Thanks for testing all of this.
this was not tested with 5.4 as it was not out yet at the time.
I could have a peek at it again with 5.4 and try and resolve some of the deps in this bundle. Deps outside of this bundle I can’t solve right now

[ricohumme]

I would like some feedback from the maintainers by now though. To make sure another PR is not already taking care of the deprecations in 5.4
ping @X-Coder264

[X-Coder264]

@ricohumme Thanks for the PR. You've targeted the v3 branch with this PR, but it looks like you've originally branched from master so there's a bunch of breaking changes in the diff here that were commited to master and which were never supposed to be in v3. So either you wanted your changes to go into master and you've picked the wrong target branch for this PR or you actually wanted to make this PR to target v3 and you've just branched off from the wrong branch. Please fix this so that the PR diff is not such a mess so that the PR can actually be reviewed.

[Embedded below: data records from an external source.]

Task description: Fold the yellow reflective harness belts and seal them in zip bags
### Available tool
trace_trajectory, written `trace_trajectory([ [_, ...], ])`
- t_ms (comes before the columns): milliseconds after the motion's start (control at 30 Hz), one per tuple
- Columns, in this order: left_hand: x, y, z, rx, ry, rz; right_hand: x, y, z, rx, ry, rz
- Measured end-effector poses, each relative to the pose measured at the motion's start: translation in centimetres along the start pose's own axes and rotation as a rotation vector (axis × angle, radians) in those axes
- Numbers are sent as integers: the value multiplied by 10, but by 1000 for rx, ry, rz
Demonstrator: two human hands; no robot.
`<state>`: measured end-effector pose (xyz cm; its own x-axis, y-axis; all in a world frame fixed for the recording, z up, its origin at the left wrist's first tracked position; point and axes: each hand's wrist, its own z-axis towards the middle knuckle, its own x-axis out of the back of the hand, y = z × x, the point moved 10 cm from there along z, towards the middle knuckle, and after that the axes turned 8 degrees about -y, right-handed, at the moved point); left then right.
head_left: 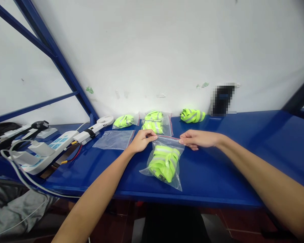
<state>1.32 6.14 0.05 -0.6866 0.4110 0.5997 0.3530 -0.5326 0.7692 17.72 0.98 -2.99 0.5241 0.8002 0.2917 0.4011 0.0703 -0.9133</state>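
A clear zip bag (pixel 178 175) with a folded neon-yellow reflective vest (pixel 164 162) inside lies near the front of the blue table. Its red-edged zip end points away from me. My left hand (pixel 143 140) pinches the left end of that edge between thumb and fingers. At the right end, my right hand (pixel 196 139) grips the same edge, thumb along the strip. Left of my left hand is a flat clear zip bag (pixel 114 139). Behind my hands are bagged vests (pixel 153 122), another bagged vest (pixel 124 120) and an unbagged rolled vest (pixel 192 115).
On the left stand a white power strip (pixel 53 148) with plugs and cables, and a white handheld fan (pixel 98 126). A dark pixelated object (pixel 221 99) leans on the wall at the back right. Blue frame posts (pixel 63 67) rise at the left.
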Motion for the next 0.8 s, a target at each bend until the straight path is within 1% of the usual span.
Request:
trace_trajectory([
  [100,3,-4,-1,-5,40,-81,-7,-5,4,39,15,65],
  [200,9,-2,-3,-44,137,-167,-10,-7,8,11,89,162],
  [267,12,0,-5,-61,201,-203,-12,-10,9,-11,135,124],
  [333,10,3,-5,-65,229,-208,-16,-15,10,-22,129,35],
  [400,10,6,-6,-77,250,-221,-23,-19,12,-18,108,10],
  [467,19,7,-7,-112,325,-259,-27,-23,13,12,116,90],
  [533,40,4,-13,-151,482,-319,-25,-32,16,86,164,220],
  [600,67,-6,-25,-156,698,-381,-14,-45,19,179,265,347],
  [667,92,-20,-43,-141,932,-416,8,-57,23,267,422,479],
  [700,101,-24,-52,-136,1024,-407,21,-62,24,309,510,544],
  [733,107,-26,-59,-135,1083,-378,35,-66,26,351,589,597],
  [767,110,-26,-64,-135,1106,-328,47,-68,28,370,647,633],
  [800,111,-23,-66,-132,1099,-259,57,-68,33,353,660,637],
])
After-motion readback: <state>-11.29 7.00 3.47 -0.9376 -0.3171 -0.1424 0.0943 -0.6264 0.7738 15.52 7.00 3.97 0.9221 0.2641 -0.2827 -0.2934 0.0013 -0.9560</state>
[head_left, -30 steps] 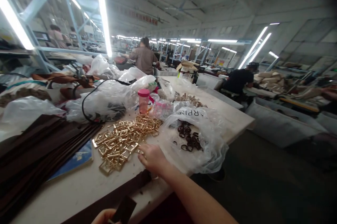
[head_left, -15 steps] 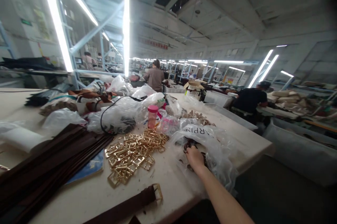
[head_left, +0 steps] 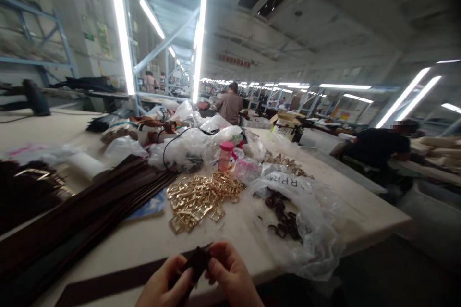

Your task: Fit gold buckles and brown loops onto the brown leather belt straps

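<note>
Dark strap (head_left: 115,278) diagonal, upper end rightward

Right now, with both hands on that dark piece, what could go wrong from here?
The dark piece might slip, since the left hand and right hand grip it mostly with the fingers.

The open plastic bag overhangs the table edge; a knock could spill its dark loops.

The gold buckles lie loose just beyond the hands, so a careless reach might scatter some.
</note>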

On the other hand the general status of this bundle is that it's (semi)abandoned as we've decided with the Symfony/PHP League guys to move it under their umbrella for better visibility/maintenance -> so https://github.com/thephpleague/oauth2-server-bundle was created.

As soon as version 1.0 of that bundle gets tagged we'll probably officially abandon this bundle so I encourage you to upgrade to that bundle instead (that bundle already got support for the new authentication manager stuff as well as Symfony 6 support).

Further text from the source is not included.